WORK ITEM :: Give the data below again exactly as written, but without the pictures.

══════

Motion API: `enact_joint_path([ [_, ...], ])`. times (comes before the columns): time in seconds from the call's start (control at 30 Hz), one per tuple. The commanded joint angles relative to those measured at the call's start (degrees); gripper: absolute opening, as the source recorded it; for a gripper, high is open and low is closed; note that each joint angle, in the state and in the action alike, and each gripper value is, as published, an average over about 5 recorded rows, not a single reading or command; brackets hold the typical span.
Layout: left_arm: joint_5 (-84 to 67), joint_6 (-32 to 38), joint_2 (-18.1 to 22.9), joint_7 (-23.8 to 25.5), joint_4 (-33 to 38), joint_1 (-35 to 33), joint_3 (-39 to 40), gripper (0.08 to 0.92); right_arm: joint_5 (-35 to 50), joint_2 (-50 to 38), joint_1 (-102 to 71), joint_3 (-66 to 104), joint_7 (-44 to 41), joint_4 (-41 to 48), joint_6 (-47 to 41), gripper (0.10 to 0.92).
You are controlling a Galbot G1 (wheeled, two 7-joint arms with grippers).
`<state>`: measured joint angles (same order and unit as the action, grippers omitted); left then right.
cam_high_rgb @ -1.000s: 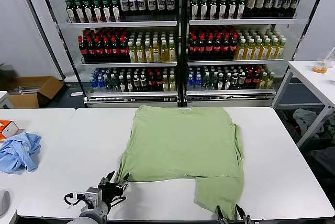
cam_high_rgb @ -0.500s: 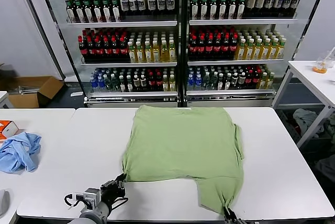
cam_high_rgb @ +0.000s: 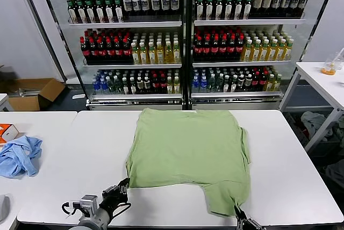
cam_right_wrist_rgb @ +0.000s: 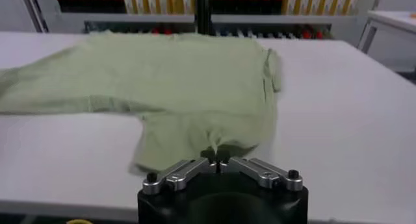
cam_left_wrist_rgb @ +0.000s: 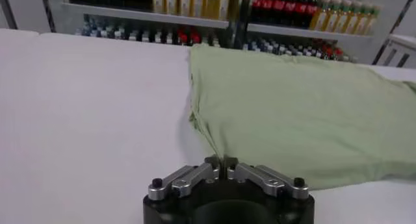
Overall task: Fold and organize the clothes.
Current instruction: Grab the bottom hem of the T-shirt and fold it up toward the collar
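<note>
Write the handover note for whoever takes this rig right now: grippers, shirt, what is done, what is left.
Left gripper: jaws shut on the near left corner of the green shirt, at the table's front edge.
Right gripper: jaws shut on the shirt's near right corner, on the flap that reaches toward the front edge.
The shirt lies flat mid-table, plain side up, far edge toward the drinks shelves.
A light blue cloth lies apart on the left table and is not part of the job.
Done: both near corners gripped.
Left: no fold made yet; probably lift both corners and carry them over the far edge, then tidy.
</note>
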<state>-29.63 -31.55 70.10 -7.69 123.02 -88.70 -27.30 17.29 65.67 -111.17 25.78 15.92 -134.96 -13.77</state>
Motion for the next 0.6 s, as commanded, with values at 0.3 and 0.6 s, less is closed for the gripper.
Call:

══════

SOLUTION TO THIS PROBLEM ::
Motion API: `enact_joint_path([ [_, ...], ])`. times (comes before the columns): time in seconds from the call's start (control at 30 Hz), one per tuple. The commanded joint angles relative to those measured at the call's start (degrees); gripper: absolute opening, as the source recorded it; for a gripper, high is open and low is closed; note that each joint angle, in the state and in the action alike, and each gripper value is, as published, an average over about 5 recorded rows, not a single reading or command; brackets hold the typical span.
Layout: left_arm: joint_5 (-84 to 67), joint_6 (-32 to 38), joint_2 (-18.1 to 22.9), joint_7 (-23.8 to 25.5), joint_4 (-33 to 38), joint_1 (-35 to 33), joint_3 (-39 to 40), gripper (0.08 to 0.92); right_arm: joint_5 (-35 to 50), joint_2 (-50 to 38), joint_1 (-102 to 71), joint_3 (-66 to 104), joint_7 (-44 to 41), joint_4 (-41 to 48), joint_6 (-47 to 41), gripper (0.10 to 0.92).
You are controlling a Galbot G1 (wheeled, two 7-joint arms with grippers).
`<state>`: measured joint angles (same order and unit as the action, grippers omitted); left then right.
cam_high_rgb @ -1.000s: 
cam_high_rgb @ -0.500s: 
cam_high_rgb @ +0.000s: 
cam_right_wrist_rgb @ +0.000s: 
cam_left_wrist_rgb @ +0.000s: 
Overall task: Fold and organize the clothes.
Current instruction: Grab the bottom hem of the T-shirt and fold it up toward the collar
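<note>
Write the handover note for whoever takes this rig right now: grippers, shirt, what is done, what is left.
Left gripper: jaws shut on the near left corner of the green shirt, at the table's front edge.
Right gripper: jaws shut on the shirt's near right corner, on the flap that reaches toward the front edge.
The shirt lies flat mid-table, plain side up, far edge toward the drinks shelves.
A light blue cloth lies apart on the left table and is not part of the job.
Done: both near corners gripped.
Left: no fold made yet; probably lift both corners and carry them over the far edge, then tidy.
</note>
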<state>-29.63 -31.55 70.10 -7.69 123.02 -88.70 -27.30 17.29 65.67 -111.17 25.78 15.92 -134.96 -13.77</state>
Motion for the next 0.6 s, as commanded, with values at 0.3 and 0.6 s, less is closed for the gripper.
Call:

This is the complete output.